On Thursday, the ECOWAS Court imposed a fine of N18 million on the Nigerian Federal government for violating the human rights of three Nigerian women in 2011 when it labelled them prostitutes. The three women Dorothy Njemanze, a popular activist, Justina Etim and Amarachi Jessyford are to be paid the sum of N6 million each by the federal government for their unlawful arrest, detention and being called as prostitutes in Abuja. Delivering judgment in the court action instituted against the government at the regional court, Justice Friday Chijoke Nwoke ordered the government to pay the sum to the three ladies as compensation for the humiliation and inhuman treatment they suffered during their arbitrary arrest and designating them prostitutes.
Justice Nwoke held that the government was liable for the arbitrary arrest and detention of the plaintiffs carried out by military operatives, police and officials of the Abuja Environmental Protection Board (AEPB) who claimed to be acting on the directive of the federal government. The judge held that the government’s pronouncement in declaring the three ladies commercial sex hawkers was a gross violation of their rights to dignity because there was no shred of evidence from the defendants for doing so other than mere suspicion that they were outside late at night. The ECOWAS court agreed with the counsel to the plaintiffs, Bolaji Gabari, that there was no law in the Nigerian statute book prohibiting women from being outside late at night.

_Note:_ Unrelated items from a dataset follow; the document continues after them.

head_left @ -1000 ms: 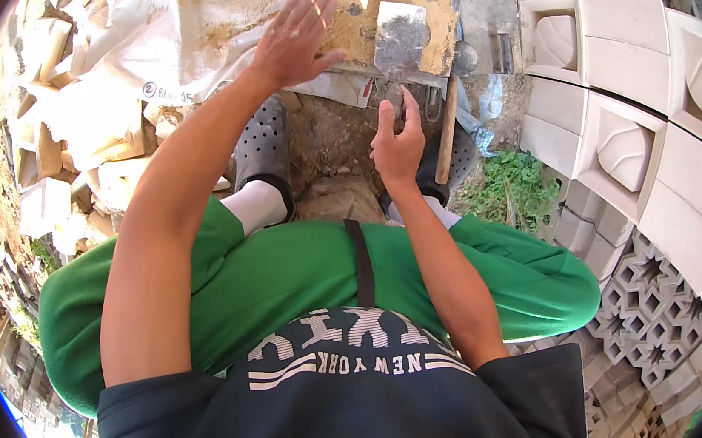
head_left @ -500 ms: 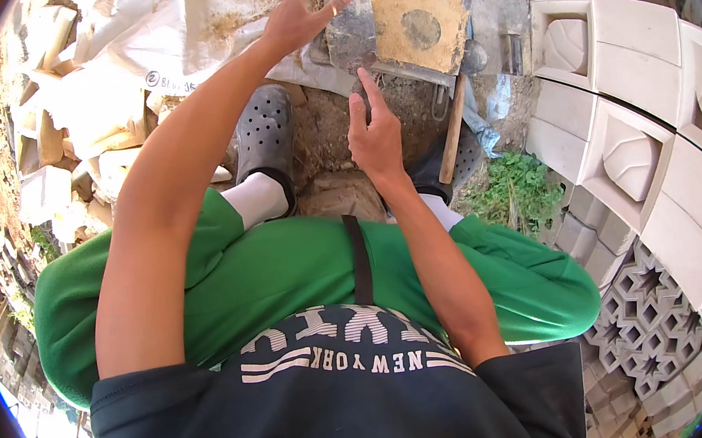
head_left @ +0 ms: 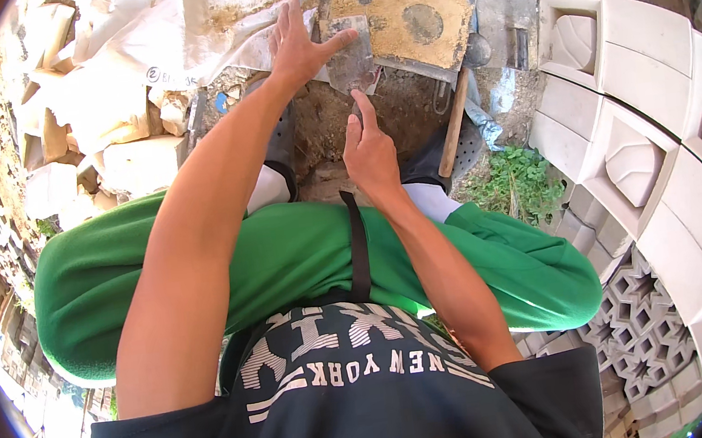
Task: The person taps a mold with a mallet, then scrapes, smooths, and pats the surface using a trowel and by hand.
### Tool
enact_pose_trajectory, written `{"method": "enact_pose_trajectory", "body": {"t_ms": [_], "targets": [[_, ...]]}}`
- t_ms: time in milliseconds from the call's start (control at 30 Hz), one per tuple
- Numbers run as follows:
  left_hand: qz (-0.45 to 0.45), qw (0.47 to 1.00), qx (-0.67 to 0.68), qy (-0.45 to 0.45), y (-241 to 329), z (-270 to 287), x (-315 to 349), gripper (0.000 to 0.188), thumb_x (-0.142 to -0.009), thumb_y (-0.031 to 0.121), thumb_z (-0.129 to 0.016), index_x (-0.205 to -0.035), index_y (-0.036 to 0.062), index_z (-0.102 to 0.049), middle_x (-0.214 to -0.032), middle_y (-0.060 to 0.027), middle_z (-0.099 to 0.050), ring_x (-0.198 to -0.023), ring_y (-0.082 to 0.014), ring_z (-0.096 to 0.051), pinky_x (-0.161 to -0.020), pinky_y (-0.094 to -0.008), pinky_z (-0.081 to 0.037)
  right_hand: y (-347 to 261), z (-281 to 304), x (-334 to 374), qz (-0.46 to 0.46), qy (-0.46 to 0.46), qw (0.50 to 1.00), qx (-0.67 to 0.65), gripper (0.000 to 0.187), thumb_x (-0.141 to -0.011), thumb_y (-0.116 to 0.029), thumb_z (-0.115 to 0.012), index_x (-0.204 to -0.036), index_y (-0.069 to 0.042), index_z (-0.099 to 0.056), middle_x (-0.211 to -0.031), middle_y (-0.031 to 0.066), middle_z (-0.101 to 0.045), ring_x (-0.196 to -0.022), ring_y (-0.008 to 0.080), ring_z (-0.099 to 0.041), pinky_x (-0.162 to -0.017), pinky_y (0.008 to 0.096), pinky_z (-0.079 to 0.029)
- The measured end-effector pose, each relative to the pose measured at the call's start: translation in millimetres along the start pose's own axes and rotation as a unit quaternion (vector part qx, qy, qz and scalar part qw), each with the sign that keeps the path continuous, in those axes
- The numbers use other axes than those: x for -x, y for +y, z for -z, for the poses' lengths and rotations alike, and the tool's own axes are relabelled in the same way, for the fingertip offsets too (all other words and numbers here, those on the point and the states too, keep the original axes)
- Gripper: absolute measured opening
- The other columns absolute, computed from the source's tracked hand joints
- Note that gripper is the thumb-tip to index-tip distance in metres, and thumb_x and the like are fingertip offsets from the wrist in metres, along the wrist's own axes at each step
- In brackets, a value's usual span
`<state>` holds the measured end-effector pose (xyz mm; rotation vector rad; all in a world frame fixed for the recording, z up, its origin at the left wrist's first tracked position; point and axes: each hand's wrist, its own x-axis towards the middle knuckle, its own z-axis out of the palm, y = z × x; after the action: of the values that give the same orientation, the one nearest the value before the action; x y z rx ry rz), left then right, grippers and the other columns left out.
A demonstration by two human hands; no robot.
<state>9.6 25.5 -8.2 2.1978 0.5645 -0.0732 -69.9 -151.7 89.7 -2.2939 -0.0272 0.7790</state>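
Note:
My right hand (head_left: 371, 153) is closed round the mostly hidden handle of a flat trowel, its index finger stretched along toward the blade. The trowel's (head_left: 349, 61) worn grey rectangular blade points away from me, by the left edge of a tan square slab (head_left: 390, 18) marked with dark round spots. Just left of the blade, my left hand (head_left: 296, 49) is open with fingers spread. Its thumb reaches to the blade's upper part; I cannot tell whether it touches. Beneath the slab shows a dark metal edge.
A wooden-handled tool (head_left: 454, 127) leans right of the slab, near my dark clog (head_left: 464, 151). Pale moulded blocks (head_left: 635, 155) and star-patterned lattice blocks (head_left: 640, 325) stack up at right. White sheeting (head_left: 220, 27) and broken pale pieces (head_left: 140, 164) lie left. A green plant (head_left: 518, 184) grows nearby.
The trowel blade has come toward me and slightly left, off most of the slab's left edge. My left hand has also drawn nearer, and more of the slab's spotted face shows.

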Motion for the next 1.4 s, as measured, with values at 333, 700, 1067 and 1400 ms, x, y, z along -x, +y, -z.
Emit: {"method": "enact_pose_trajectory", "body": {"t_ms": [333, 700, 1067, 1400], "targets": [[-0.022, 0.999, -0.009, 0.026, 4, -12, 64, 0.139, -0.068, 0.077, -0.076, -0.158, -0.0019, -0.007, -0.161, -0.0317, -0.016, -0.152, -0.0435, -0.013, -0.121, -0.0565, -0.011, 23, 10, 57, -0.040, -0.037, 0.998, -0.005, 0.047, -0.105, -0.025, -0.045, -0.150, -0.014, -0.041, -0.092, 0.0248, -0.071, -0.087, 0.0481, -0.067, -0.077, 0.0539, -0.052], [0.008, 0.996, -0.011, 0.090, 22, -3, -9, 0.138, -0.066, 0.078, -0.077, -0.158, 0.0008, -0.008, -0.161, -0.0312, -0.015, -0.151, -0.0448, -0.013, -0.121, -0.0567, -0.011, 8, 29, -21, 0.112, 0.072, 0.991, -0.010, 0.043, -0.103, -0.027, -0.046, -0.144, -0.013, -0.050, -0.083, 0.0269, -0.070, -0.080, 0.0475, -0.067, -0.073, 0.0538, -0.053], [0.077, 0.994, 0.003, 0.078, 24, -18, 43, 0.137, -0.067, 0.078, -0.076, -0.160, 0.0043, -0.007, -0.162, -0.0276, -0.014, -0.154, -0.0386, -0.008, -0.122, -0.0561, -0.003, 28, 35, 6, 0.054, 0.002, 0.995, 0.084, 0.045, -0.104, -0.030, -0.045, -0.146, -0.016, -0.046, -0.077, 0.0254, -0.069, -0.071, 0.0476, -0.066, -0.067, 0.0576, -0.053], [0.036, 0.995, -0.008, 0.094, 20, -31, 91, 0.139, -0.066, 0.074, -0.079, -0.158, 0.0044, -0.003, -0.162, -0.0302, -0.009, -0.154, -0.0400, -0.003, -0.120, -0.0591, -0.002, 44, 26, 57, 0.023, 0.015, 0.997, 0.074, 0.046, -0.104, -0.029, -0.045, -0.148, -0.016, -0.045, -0.080, 0.0249, -0.069, -0.074, 0.0464, -0.067, -0.068, 0.0567, -0.053]]}}
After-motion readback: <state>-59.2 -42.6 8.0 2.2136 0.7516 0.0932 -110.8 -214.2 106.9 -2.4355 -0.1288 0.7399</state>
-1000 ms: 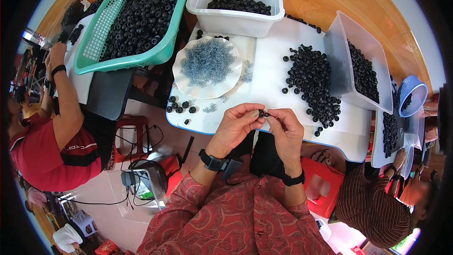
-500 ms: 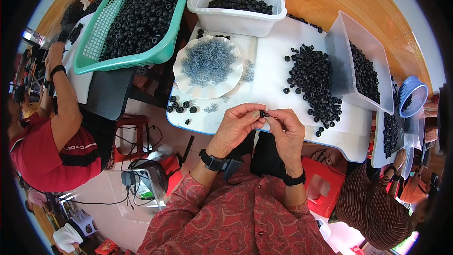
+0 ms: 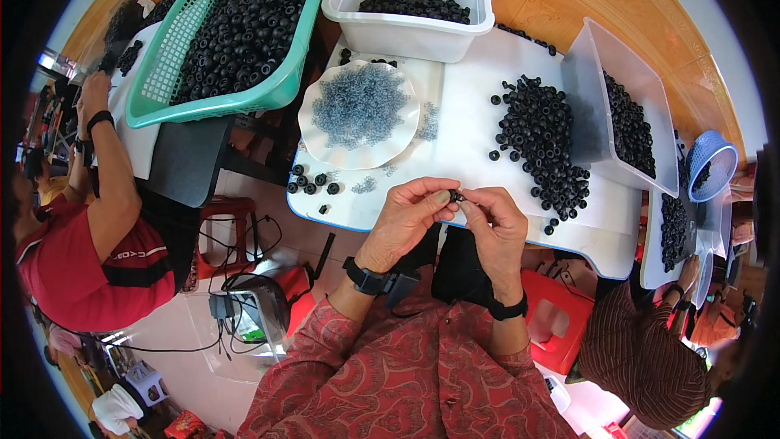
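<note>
Between my fingertips, just over the table's near edge, is a small black ring-shaped part (image 3: 456,196). My left hand (image 3: 412,215) pinches it from the left, thumb against forefinger. From the other side my right hand (image 3: 492,226) has its thumb and forefinger closed at the same part; whether they hold something tiny as well is hidden. Beyond my left hand stands a white scalloped plate (image 3: 358,159) heaped with small clear bluish rings (image 3: 359,104). A pile of loose black round parts (image 3: 536,126) lies to the right of my hands.
The white table (image 3: 467,130) also bears a white tub (image 3: 406,39) and a translucent bin (image 3: 597,106), both with black parts. A green basket (image 3: 284,85) full of them stands at left. Several loose black parts (image 3: 309,189) lie near the left edge. People sit on both sides.
My hands stay in nearly the same place, fingers still together at the black part, which is turned slightly. Nothing else has visibly moved.
</note>
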The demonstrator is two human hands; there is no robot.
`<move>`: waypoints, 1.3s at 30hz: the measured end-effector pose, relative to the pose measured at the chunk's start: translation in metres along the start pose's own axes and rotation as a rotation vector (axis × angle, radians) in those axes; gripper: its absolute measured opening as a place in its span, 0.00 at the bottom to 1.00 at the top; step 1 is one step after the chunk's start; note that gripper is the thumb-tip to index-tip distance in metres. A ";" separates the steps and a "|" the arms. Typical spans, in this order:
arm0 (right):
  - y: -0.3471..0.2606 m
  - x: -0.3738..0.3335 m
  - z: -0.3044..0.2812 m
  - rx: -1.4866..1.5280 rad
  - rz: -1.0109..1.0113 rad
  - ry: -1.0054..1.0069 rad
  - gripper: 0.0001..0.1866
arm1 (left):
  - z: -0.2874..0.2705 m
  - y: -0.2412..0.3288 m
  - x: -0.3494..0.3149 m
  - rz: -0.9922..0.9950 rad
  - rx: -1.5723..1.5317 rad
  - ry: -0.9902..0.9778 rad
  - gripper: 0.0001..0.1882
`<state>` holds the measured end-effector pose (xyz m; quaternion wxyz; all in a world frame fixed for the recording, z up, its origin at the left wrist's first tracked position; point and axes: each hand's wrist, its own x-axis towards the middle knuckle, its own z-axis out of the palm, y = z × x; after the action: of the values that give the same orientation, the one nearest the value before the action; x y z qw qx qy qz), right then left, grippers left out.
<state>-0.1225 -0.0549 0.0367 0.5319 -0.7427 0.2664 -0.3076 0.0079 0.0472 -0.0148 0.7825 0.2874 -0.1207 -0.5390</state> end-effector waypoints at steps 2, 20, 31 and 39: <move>0.000 0.000 0.000 -0.003 0.001 -0.001 0.09 | 0.000 0.000 0.000 0.006 -0.003 -0.005 0.13; 0.003 -0.001 0.000 0.022 0.011 -0.003 0.09 | 0.001 0.001 0.001 0.013 0.009 -0.001 0.13; -0.002 0.000 0.002 0.014 -0.016 0.007 0.09 | 0.001 -0.001 0.002 0.022 -0.003 0.000 0.13; -0.018 0.000 0.007 0.018 -0.027 0.023 0.09 | 0.006 0.007 -0.002 0.000 -0.166 -0.068 0.13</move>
<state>-0.1162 -0.0457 0.0521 0.5313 -0.7378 0.2595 -0.3255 0.0093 0.0483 -0.0055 0.7990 0.2032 -0.1023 -0.5567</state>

Besides, the court held that the defendant acted in bad faith and in gross violation of the fundamental rights of the plaintiffs to the freedom of movement by arresting and detaining them at the Gwarimpa Police Station in Abuja without informing them of the reasons for their arrest and without charging them to court for any known offence. Justice Nwoke, who headed the three-man panel of the court in delivering the judgment, further held that the violent, cruel, inhuman, degrading discriminatory and unlawful treatment meted out to the plaintiffs by the law enforcement agents of the federal government in Abuja was a condemnable act because the violation of rights of the plaintiffs to human dignity was carried out in breach of all known human rights laws. He further held that from the totality of the evidence adduced during the hearing of the matter and from the totality of the claims of the plaintiffs, it was clear to the court that the action of the defendants was targeted at women in a discriminatory way and manner, adding that when women are seen on the streets does not necessarily mean that they are prostitutes, except and unless there are cogent reasons and evidence to hold such a position.
The ECOWAS Court further held that the actions of the law enforcement agents against the plaintiffs were painful on the grounds that after the arrest of the plaintiffs and their dumping in detention, the federal government did not consider it necessary through its security agents to carry out a thorough investigation on the arrested ladies to determine their status better and merely went out of its way to pronounce them prostitutes without any cogent evidence. “The right to human dignity is the most fundamental human right and unless legislation permits, no one must be deprived of the right to human dignity. “In the instant case, the action of the defendant runs contrary to all laws on human rights because the arbitrary arrest, detention and declaration of the plaintiffs as a class of prostitute was not premised on any known law. “At any rate, the discriminatory treatment, cruel and inhuman treatment meted out to the plaintiffs in this case cannot be said to be in good faith for whatever reasons other than the fact that their fundamental rights to human dignity have been violently violated and as such each of the plaintiffs is hereby awarded six million naira each to be paid by the defendant for the unlawful action against the citizens,” the court held. Justice Nwoke added that law enforcement agents under the law might have powers to make lawful arrests but such powers to make lawful arrests becomes unlawful when the power of arrest is arbitrarily carried out, as in the instant case.
Reacting to the judgment, Njemanze who wept shortly after the judgment was handed down against the government, thanked the court for doing justice to the government’s unlawful claim of declaring her a prostitute. She expressed optimism that with the judgment, the government will now do away with all laws and policies targeted at discriminating against women.